The world of marketing and advertising has always been a springboard for film directors, giving them their first chance to show off their creative chops; just witness Michael Bay’s classic “Got Milk?” advert from 1993. Some auteurs never leave the advertising industry and keep making advertising campaigns that showcase their unique style without the restrictions associated with mainstream movie-making.
In this article, I’ll share a few reasons why I think a film director can teach businesses how to improve their video marketing efforts on social media, including using better storytelling techniques, adopting a holistic production management approach, and maximising the results of sharing video online.
Unravelling the mechanics of narrative: emotion, action and theme
When I’m directing video, I’m never happy just telling or showing something to my audience. I want to make them feel it. Emotion is the motor of narrative-based marketing – just watch this Mercedes-Benz ad directed by Andreas Bruns – therefore, the best way to calculate your ROI on any video clip that purports to tell a story is in terms of the “feelings per second” it is able to generate.

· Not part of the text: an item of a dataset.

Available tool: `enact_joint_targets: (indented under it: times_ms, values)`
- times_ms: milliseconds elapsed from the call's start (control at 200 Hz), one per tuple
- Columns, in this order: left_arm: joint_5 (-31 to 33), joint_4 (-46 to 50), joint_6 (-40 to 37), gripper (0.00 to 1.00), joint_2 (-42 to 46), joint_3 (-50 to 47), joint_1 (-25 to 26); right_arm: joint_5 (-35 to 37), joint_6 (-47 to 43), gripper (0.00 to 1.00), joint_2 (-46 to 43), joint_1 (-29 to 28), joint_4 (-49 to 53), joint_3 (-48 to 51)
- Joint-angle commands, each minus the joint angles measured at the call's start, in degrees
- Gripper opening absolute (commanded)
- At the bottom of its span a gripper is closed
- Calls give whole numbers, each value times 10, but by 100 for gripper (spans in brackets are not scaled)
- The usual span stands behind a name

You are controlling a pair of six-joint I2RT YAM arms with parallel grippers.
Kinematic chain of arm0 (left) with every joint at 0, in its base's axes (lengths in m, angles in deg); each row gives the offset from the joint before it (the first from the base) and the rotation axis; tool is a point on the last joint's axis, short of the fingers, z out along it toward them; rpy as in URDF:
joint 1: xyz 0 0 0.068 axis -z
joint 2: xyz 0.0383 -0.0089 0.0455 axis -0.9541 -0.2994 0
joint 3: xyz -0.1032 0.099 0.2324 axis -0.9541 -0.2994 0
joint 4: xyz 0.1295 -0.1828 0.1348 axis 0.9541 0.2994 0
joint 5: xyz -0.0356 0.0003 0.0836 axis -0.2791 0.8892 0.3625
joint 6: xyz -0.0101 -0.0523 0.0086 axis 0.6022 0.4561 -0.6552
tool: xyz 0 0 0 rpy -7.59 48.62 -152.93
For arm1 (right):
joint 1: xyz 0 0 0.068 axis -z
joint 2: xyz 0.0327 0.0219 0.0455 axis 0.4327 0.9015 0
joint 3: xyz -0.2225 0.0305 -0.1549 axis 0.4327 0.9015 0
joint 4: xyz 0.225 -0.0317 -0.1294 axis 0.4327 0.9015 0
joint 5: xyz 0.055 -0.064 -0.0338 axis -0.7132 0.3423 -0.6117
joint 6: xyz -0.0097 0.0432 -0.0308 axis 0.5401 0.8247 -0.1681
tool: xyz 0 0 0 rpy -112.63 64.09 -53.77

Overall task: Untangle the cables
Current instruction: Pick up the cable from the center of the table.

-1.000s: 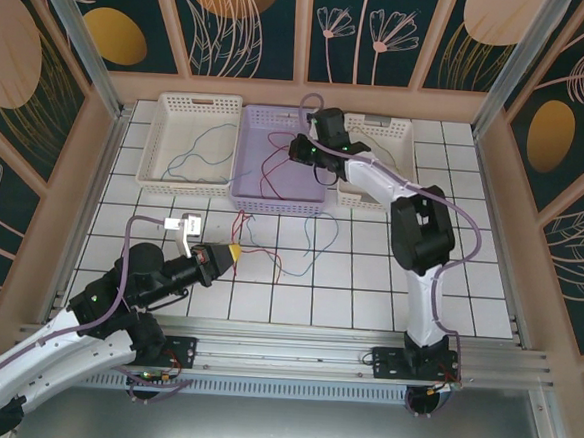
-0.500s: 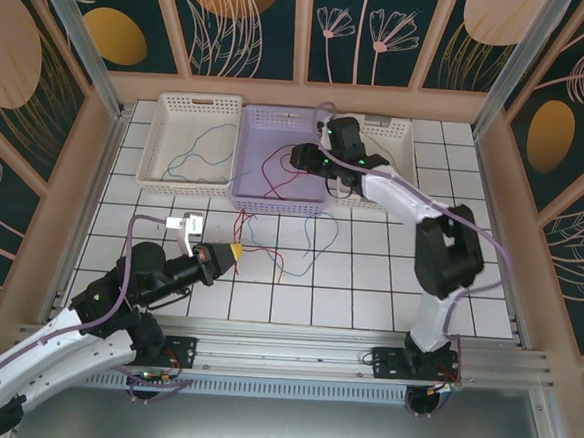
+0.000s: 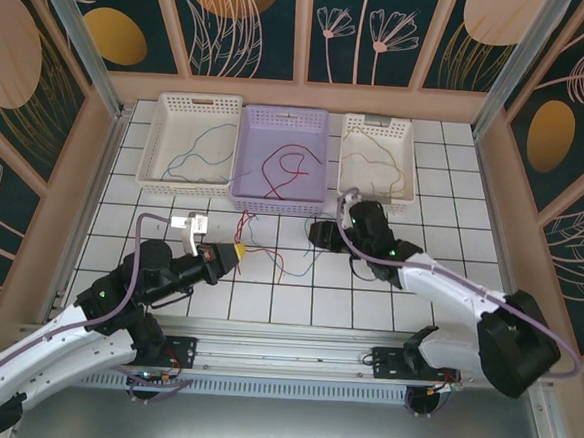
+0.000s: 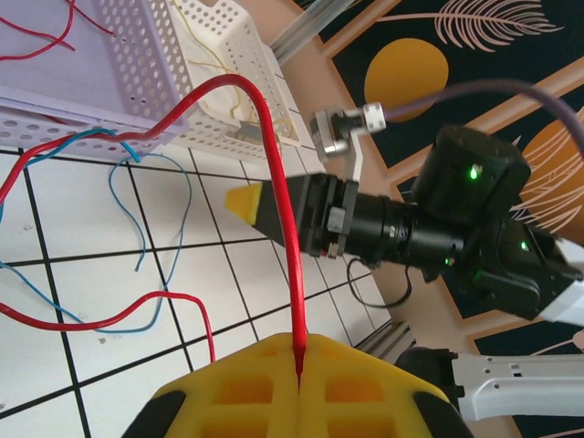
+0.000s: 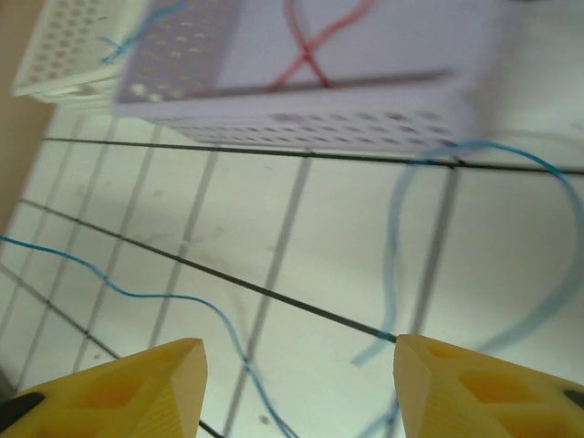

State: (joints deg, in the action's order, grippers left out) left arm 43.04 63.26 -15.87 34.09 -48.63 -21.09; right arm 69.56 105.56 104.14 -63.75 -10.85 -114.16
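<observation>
Left basket (image 3: 149, 144): white, with a blue wire (image 3: 202, 143) lying loose inside.
Left gripper (image 4: 299, 351): low over the tiles, yellow fingers pressed together on a red wire (image 4: 274, 182). The strand rises out of the pinch in a tall arch, then drops to the tiles in front of the lilac basket (image 3: 278, 206).
Lilac basket: middle of the row, a red loop (image 3: 288, 167) on its floor.
Tangle (image 3: 270, 250): on the tiles just before the lilac basket, between the two grippers – red and blue strands crossing one another.
Right gripper (image 5: 292, 374): close above the tiles at the tangle's right side, fingers apart with nothing between them; a blue loop (image 5: 390, 237) lies just ahead of it.
Right basket (image 3: 408, 162): white, a tan wire (image 3: 372, 154) curled inside.
Feel: to my eye these are thin, light and limp. They hold no shape, should slide easily on the tiles, and will likely drag a neighbour along wherever two cross.
Where to grip: probably a clear stretch or a free end, away from any crossing; a strand flat on tile leaves little to pinch, so a raised bend looks easier.
Surface: table (image 3: 451, 240) of white square tiles with dark grout – flat and smooth-looking.
Room: a boxed stall with tan frames, metal corner posts and dark panels painted with orange discs and pale leaves.
</observation>
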Motion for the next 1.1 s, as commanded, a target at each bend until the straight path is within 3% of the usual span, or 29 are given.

But emotion needs motion, and movement needs a direction to be effective. Understanding the emotional physics of a story is the director’s biggest job; she gives a trajectory to the scene by making sure that the people in front of the camera – who may not always be trained actors – aren’t simply going through the motions.
So what if an actor waves his arms; does it mean he’s angry or that he’s cheering someone? The theme of the piece should clear up any misconceptions in the mind of the production team and this will be reflected in the final product, which should ideally provoke an unequivocal reaction from the audience. That is unless you purposely choose to be ambiguous for effect.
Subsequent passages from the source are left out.